The COVID-19 pandemic began in January 2020. Italy, France and the U.S. had the novel coronavirus importation in November–December of 2019, but it had remained unrecognised until laboratory test for diagnosis became available in mid-January 2020. By January 24, 2020, infection was detected outside China, Hong Kong and Macau, in Thailand, Japan, Taiwan, South Korea, Viet Nam, the U.S., France, Australia, Singapore, Malaysia and Nepal. By January 31, last year, Philippines, India, Russia, Spain, Sweden and the U.K. had documented virus importation. By February first week,26 afflicted countries realised that they were in the grip of a grave pandemic. The race for vaccine development was on.
Advanced biotechnology laboratories and large-scale vaccine manufacturing facilities made India a front runner, if not the best bet, to win the vaccine race in the world outside of China. We had two more advantages: representation in two global initiatives– the Global Pandemic Preparedness Monitoring Board and Coalition for Epidemic Preparedness Innovations, the latter advising the world to prepare for vaccine development.
The Prime Minister promised to lead SAARC countries in pandemic response. A mammoth market for vaccines was readymade for India as SAARC countries represent 21% of world’s population. India had the capability to manufacture vaccine on a large scale.
India’s vaccine manufacturing facilities are highly rated, globally. They have in-house research and development laboratories. However, they are concerned with research of a practical nature, for refining processes and products, rather than basic and fundamental research necessary for designing new vaccine candidates. Universities and Institutes of technologies are where such new ideas are incubated. Commercial manufacturing facilities depend on profit for research funding. Universities and Institutes, funded by government and private philanthropic trusts, can pursue basic research without financial constraints. When confronted with urgent need for vaccines, the wise approach would have been to establish a platform to bring the two groups together for fast-tracking vaccine candidate designs, pre-clinical and clinical trials, and up-scaling manufacture of promising vaccines.
Unfortunately, during January through March there was no guidance or leadership from the Government of India for vaccine development. The expertise of the two global initiatives was not adapted for meeting India’s needs or for asserting India’s global leadership.
Filling the vacuum, fortunately, a few private companies, on their own initiative, invested heavily in vaccine development and up-scaling of vaccine production. Consequently, two made-in-India vaccines are now under the national regulatory agency’s assessment for suitability for emergency use authorisation. Neither vaccine has completed Phase 3 trials. One foreign vaccine company with a vaccine already registered in a few countries has also applied for similar approval. The regulatory agency has not yet approved any of them, as of December 31, 2020.
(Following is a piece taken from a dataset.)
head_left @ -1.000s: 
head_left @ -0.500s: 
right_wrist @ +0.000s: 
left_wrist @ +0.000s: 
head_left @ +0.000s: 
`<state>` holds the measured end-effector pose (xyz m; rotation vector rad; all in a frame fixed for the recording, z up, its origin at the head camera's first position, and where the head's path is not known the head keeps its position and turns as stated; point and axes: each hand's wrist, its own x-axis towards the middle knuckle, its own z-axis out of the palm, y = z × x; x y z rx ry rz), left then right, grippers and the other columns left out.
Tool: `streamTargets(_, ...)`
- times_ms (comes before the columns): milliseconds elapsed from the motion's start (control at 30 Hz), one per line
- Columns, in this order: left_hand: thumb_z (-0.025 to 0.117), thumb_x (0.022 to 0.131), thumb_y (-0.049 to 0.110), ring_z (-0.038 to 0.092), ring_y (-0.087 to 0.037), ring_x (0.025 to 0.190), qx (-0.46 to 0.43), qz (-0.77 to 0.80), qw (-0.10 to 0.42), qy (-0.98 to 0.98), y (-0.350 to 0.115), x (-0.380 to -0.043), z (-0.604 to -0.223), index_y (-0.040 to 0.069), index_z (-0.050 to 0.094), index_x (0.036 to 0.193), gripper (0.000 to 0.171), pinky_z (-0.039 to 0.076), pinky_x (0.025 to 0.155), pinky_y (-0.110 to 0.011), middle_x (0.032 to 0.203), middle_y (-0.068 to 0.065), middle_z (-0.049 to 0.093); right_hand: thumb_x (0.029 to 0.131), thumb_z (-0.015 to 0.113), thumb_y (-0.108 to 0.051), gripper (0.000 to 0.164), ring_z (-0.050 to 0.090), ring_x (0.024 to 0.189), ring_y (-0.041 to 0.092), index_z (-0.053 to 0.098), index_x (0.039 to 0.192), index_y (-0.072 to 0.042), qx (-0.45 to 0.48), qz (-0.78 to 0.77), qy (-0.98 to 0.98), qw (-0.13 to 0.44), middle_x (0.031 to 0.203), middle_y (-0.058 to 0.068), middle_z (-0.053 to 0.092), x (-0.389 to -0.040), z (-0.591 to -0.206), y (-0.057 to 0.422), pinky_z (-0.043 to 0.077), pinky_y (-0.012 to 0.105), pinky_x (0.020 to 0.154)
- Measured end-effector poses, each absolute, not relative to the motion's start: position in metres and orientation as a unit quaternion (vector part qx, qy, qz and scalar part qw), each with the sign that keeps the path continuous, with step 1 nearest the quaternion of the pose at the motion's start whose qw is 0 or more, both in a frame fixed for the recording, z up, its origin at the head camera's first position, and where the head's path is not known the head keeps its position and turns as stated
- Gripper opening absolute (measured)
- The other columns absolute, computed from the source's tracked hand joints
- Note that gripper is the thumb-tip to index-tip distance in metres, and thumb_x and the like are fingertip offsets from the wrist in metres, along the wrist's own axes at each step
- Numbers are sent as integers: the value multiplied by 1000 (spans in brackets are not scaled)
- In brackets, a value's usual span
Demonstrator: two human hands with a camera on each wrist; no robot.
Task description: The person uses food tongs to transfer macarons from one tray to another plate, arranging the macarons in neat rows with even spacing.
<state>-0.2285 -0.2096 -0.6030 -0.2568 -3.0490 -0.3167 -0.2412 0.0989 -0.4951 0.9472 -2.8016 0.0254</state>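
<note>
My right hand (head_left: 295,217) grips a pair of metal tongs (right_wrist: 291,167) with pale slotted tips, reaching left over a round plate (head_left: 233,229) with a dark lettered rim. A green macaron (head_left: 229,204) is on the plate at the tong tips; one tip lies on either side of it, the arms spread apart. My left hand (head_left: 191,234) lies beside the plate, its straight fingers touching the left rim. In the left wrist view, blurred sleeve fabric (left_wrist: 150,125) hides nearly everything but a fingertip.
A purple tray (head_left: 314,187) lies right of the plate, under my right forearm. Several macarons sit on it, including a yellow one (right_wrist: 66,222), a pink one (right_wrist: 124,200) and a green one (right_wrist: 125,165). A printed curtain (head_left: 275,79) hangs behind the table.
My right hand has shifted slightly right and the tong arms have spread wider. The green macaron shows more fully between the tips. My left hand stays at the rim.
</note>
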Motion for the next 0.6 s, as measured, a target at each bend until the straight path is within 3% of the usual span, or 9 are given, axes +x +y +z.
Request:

China, by political decision and Russia, by temporary registration, initiated a national vaccination programme with indigenous vaccines by or before September, even before Phase 3 trials were completed. By the end of December 2020, thirty-three countries other than China and Russia had already started vaccinating their citizens with vaccines with proper regulatory agency approvals after they had completed very large Phase 3 trials. Four countries began vaccinations in the first half of December and twenty-nine countries began the process in the second half of December.
India had the unique opportunity not only to lead the world in vaccine development and supply, but also in designing a vaccination strategy and platform for rolling out vaccine to the public. India’s model would have been a guide not only for SAARC countries but also for many Asian and African countries with rather weak health management systems. That opportunity was entirely in the hands of the government. Utilising these two opportunities, India could have partly overcome the economic downturn due to the pandemic.
The Government of India, Science Advisory bodies, economic advisors, Academia, Medical and Science Academies and Biotechnology experts ought to do some serious introspection now, and analyse how and why India missed this opportunity, in spite of the Prime Minister’s exhortation to scientists and entrepreneurs to “Make in India” for wealth creation and prosperity.
We lacked neither competence nor infrastructure, but lulled ourselves into overconfidence and complacency. We were slow, but had we been steady, we ought to have won the race.
(T. Jacob John is former Professor and HOD, Clinical Virology Department, CMC Hospital, Vellore. M.S. Seshadri is Medical Director, Thirumalai Mission Hospital, Ranipet, Tamil Nadu.)